• **Instructions to follow**
Copy every entry exactly as it reads and exclude whatever pictures appear.

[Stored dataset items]
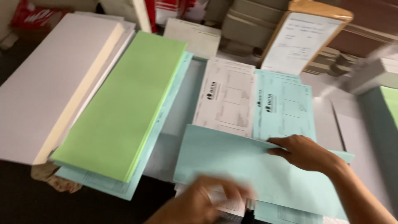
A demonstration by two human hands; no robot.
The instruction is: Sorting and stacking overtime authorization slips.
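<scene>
Head view looks down on a dark tabletop [25,199] pretty much buried in paper: a white stack [49,83] far left, a green stack [124,103] next to it, printed white forms [228,97] and blue forms [286,103] in the middle. Right hand [304,152] pinches the top edge of a pale blue sheet [248,166]. Left hand [199,203] is blurred, grip unclear. Cardboard boxes [248,20] piled behind.

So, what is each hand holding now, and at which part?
The right hand holds the pale blue sheet at its upper edge. The left hand, blurred, rests at its lower edge; a grip cannot be told.
</scene>
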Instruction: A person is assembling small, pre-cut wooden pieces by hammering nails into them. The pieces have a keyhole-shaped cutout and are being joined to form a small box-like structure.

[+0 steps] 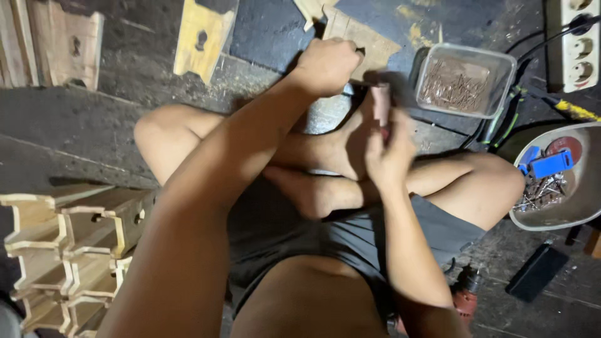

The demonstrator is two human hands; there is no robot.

• **The answer**
A demonstration by two human hands; no robot.
The instruction is: Sorting and stacking overtime authorization slips.
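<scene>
Head view looks down on a dark tabletop [25,199] pretty much buried in paper: a white stack [49,83] far left, a green stack [124,103] next to it, printed white forms [228,97] and blue forms [286,103] in the middle. Right hand [304,152] pinches the top edge of a pale blue sheet [248,166]. Left hand [199,203] is blurred, grip unclear. Cardboard boxes [248,20] piled behind.

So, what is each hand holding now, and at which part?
The right hand holds the pale blue sheet at its upper edge. The left hand, blurred, rests at its lower edge; a grip cannot be told.
</scene>
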Instruction: A person is assembling small, pre-cut wooden pieces by hammering nails into them. The pieces have a keyhole-shaped cutout and are being joined to form a small box-like structure.

[+0 steps] 

The demonstrator is two human hands; there is no robot.

The exercise has been carried out in full.